Design for Frugal Growth

Accountable Business Units
Just before its redesign, Amberville had 25 global divisions, all located in the company’s headquarters in the United States. Over the course of the following year, they were reconfigured into 64 market-facing business units — some devoted to regions such as southeast Asia, others to product brands in categories such as ice cream and chewing gum. Quadrupling the number of Amberville’s business units also meant quadrupling the number of business leaders, and giving each responsibility for his or her operations.

Businesspeople often talk about “owning” their assignment, but it’s not always clear what that means. At Amberville, “ownership” meant taking on a dramatically increased level of accountability. The managers of business units now defined their market, operations, and strategic space to decide how they would deliver superior growth. Business units were granted greater control over the cross-functional resources assigned to them, including the sales and customer service staff.
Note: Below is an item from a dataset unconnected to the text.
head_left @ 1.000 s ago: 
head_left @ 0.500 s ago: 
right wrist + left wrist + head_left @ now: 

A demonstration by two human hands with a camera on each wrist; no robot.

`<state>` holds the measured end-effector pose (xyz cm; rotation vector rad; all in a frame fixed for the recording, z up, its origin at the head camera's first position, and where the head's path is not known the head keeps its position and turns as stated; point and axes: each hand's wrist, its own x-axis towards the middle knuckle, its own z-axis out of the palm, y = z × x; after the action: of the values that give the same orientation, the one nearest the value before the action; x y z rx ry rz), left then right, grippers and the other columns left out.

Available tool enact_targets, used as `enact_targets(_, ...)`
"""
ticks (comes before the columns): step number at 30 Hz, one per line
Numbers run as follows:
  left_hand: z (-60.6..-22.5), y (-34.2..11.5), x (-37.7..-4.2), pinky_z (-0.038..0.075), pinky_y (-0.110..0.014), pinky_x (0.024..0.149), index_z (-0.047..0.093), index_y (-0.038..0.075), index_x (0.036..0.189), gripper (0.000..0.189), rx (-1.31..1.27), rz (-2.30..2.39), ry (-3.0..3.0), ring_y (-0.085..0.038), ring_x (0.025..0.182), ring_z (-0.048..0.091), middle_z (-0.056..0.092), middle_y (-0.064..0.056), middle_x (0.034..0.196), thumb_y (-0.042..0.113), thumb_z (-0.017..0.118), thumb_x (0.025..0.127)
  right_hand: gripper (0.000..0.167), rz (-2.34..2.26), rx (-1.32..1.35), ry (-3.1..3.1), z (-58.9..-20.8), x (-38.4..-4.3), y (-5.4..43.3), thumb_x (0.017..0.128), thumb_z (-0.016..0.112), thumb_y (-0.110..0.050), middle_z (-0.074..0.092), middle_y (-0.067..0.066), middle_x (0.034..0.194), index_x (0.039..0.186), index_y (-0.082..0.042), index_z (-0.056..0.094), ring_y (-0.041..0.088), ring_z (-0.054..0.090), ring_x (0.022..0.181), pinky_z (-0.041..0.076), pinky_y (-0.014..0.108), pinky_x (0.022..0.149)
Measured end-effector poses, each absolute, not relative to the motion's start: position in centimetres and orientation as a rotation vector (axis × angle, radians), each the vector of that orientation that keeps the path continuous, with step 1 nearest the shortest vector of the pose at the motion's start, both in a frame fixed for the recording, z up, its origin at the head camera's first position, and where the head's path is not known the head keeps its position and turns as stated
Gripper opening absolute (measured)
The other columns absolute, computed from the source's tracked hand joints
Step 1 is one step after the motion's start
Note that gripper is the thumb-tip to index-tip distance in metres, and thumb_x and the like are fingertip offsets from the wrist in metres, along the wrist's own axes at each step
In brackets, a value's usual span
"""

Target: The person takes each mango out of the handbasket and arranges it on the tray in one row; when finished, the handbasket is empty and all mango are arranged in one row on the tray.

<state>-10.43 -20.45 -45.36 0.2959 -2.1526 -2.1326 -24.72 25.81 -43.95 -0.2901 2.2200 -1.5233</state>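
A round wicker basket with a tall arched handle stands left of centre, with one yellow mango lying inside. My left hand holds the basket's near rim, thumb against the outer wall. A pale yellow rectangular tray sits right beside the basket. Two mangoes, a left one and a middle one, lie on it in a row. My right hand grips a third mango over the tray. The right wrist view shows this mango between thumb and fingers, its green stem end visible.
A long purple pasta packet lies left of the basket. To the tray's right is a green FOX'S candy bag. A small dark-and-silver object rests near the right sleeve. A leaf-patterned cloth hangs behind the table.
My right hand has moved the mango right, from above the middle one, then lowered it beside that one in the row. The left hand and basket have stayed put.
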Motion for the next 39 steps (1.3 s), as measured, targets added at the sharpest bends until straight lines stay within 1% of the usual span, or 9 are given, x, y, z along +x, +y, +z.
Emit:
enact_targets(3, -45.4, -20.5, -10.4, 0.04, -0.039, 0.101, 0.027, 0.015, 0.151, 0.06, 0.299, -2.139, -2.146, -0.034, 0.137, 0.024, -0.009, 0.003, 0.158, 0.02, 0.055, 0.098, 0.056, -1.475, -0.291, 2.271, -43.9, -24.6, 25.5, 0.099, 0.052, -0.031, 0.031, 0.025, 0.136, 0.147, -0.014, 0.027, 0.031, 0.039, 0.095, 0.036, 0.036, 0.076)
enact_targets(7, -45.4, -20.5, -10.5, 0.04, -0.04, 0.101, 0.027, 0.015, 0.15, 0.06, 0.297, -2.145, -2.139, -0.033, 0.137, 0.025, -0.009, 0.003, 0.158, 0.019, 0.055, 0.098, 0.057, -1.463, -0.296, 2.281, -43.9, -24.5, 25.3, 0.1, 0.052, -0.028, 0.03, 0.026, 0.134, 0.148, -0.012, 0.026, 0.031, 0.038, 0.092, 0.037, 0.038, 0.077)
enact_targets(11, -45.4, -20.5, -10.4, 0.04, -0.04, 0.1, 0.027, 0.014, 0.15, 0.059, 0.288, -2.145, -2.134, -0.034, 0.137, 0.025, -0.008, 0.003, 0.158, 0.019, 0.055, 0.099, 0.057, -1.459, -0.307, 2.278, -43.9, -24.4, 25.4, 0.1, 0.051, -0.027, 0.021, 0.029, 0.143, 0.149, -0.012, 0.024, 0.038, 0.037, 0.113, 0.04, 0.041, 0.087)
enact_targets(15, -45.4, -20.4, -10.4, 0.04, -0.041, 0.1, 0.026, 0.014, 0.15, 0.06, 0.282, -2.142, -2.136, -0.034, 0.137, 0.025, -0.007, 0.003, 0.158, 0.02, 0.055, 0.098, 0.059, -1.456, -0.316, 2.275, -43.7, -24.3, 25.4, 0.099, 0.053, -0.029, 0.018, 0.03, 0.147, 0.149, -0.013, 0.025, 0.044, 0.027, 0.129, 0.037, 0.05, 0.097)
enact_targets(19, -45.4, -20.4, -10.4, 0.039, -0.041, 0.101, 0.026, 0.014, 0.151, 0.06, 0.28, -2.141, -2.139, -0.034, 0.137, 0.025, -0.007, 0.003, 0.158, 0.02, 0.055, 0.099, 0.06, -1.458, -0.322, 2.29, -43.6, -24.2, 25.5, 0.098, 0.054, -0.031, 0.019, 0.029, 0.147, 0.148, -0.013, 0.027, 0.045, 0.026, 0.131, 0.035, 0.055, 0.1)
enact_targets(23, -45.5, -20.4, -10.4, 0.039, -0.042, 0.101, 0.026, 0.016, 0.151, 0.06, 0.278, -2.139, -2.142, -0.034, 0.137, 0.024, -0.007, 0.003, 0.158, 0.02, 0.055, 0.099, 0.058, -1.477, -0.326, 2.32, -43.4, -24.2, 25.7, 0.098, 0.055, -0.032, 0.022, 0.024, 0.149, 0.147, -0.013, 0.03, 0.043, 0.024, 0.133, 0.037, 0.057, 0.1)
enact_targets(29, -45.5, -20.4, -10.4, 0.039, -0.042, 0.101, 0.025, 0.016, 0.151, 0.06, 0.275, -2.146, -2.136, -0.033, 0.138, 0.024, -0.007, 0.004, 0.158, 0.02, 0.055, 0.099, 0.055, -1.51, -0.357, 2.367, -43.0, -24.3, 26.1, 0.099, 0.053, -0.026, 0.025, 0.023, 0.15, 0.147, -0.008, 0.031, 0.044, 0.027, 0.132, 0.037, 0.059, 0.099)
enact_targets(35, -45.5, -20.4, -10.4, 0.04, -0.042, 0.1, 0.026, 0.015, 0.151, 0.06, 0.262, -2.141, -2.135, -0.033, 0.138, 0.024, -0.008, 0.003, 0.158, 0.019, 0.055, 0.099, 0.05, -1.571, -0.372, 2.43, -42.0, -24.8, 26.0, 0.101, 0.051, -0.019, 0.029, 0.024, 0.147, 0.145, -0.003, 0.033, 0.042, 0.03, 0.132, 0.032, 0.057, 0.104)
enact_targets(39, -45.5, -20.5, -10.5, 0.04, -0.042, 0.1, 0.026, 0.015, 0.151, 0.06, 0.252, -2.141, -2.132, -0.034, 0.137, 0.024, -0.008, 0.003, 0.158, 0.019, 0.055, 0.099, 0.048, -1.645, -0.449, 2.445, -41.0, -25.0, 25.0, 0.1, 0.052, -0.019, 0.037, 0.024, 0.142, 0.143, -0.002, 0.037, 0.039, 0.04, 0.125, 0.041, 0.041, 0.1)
Business unit managers could deploy these resources flexibly on the basis of shifts in market needs. In­formation technology staff were assigned to work with each business unit to help it obtain faster, more complete access to market and customer data.

Before the reorganization, the P&L-based budgets for marketing, R&D, sales, and other functions had been set by the core, and the business units had to operate within these limits. For example, if a business unit had received US$100 million for its R&D budget, that was the limit of its innovation spending. Now, each business unit leader had a top-line revenue and a bottom-line profit target. All the funds in between could be deployed as needed. If one product’s strategy de­pended heavily on innovation, the business unit leader could invest $150 million in R&D, taking the money from other functions. Meanwhile, a business unit whose strategy was based on operational excellence might cut back on R&D and invest instead in production skills.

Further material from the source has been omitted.